Look below for the line containing "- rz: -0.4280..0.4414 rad"; from there through the line containing "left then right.", both lines included, please set down each line exactly and nothing else.

PROVIDED MATERIAL:
*****

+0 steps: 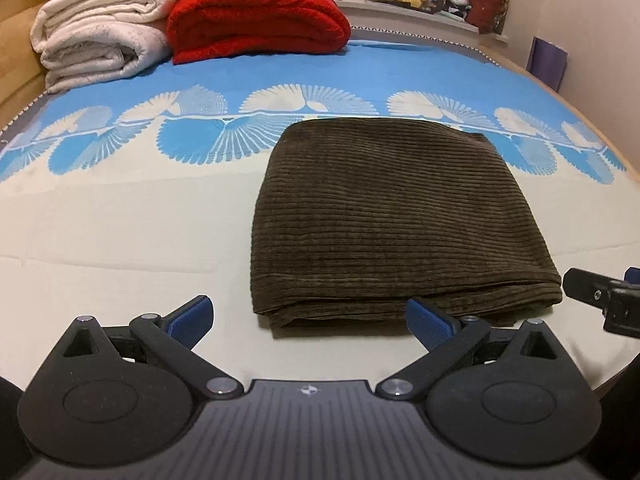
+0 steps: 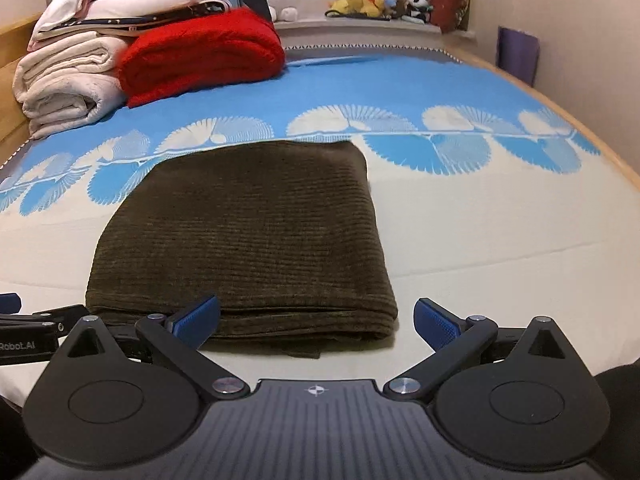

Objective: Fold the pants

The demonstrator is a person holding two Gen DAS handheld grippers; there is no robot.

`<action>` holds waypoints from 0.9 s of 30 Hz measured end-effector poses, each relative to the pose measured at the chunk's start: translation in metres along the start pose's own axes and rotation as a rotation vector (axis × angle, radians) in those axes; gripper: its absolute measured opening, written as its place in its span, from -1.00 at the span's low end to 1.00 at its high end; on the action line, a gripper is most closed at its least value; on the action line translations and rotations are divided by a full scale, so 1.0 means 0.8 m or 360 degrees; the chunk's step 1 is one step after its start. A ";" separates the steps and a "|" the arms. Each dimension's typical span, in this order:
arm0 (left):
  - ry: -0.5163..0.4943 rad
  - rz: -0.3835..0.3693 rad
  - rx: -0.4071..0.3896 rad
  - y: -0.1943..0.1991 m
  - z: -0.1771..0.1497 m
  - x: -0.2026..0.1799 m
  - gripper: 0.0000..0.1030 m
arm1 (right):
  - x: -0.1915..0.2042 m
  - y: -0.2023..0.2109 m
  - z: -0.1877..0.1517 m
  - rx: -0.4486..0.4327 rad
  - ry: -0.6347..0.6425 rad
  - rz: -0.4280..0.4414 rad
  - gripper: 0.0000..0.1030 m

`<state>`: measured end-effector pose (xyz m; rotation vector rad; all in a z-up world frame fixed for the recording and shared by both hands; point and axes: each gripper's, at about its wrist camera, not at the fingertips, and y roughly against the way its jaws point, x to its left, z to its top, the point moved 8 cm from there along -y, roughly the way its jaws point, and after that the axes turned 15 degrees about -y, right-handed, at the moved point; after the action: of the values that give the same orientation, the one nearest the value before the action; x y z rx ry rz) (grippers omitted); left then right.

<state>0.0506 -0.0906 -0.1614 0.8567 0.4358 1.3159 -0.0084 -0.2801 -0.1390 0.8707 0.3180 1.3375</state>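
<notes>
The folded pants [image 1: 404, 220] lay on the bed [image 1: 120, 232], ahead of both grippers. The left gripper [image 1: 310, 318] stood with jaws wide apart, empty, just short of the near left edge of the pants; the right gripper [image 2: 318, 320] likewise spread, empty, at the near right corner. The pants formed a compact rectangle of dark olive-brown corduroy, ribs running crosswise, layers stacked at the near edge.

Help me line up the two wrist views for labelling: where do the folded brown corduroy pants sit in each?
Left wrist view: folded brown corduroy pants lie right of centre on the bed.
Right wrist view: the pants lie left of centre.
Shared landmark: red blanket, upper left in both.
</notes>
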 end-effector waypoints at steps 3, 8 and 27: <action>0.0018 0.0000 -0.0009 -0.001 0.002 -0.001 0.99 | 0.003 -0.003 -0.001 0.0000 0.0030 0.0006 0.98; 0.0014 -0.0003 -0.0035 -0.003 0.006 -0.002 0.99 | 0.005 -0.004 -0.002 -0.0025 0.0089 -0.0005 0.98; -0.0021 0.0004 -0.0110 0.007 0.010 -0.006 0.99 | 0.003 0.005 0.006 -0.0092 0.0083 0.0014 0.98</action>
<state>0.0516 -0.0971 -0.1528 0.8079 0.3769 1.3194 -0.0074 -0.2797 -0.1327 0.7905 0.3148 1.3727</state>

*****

EXERCISE RESULT:
  - rz: -0.4280..0.4414 rad
  - gripper: 0.0000..0.1030 m

`<state>`: measured end-effector pose (xyz m; rotation vector rad; all in a z-up world frame fixed for the recording and shared by both hands; point and axes: each gripper's, at about its wrist camera, not at the fingertips, and y roughly against the way its jaws point, x to its left, z to its top, the point moved 8 cm from there along -y, roughly the way its jaws point, and after that the axes turned 15 degrees about -y, right-handed, at the moved point; after the action: of the values that give the same orientation, the one nearest the value before the action; x y z rx ry rz) (grippers omitted); left then right.

Nothing else remains to be done for this exercise.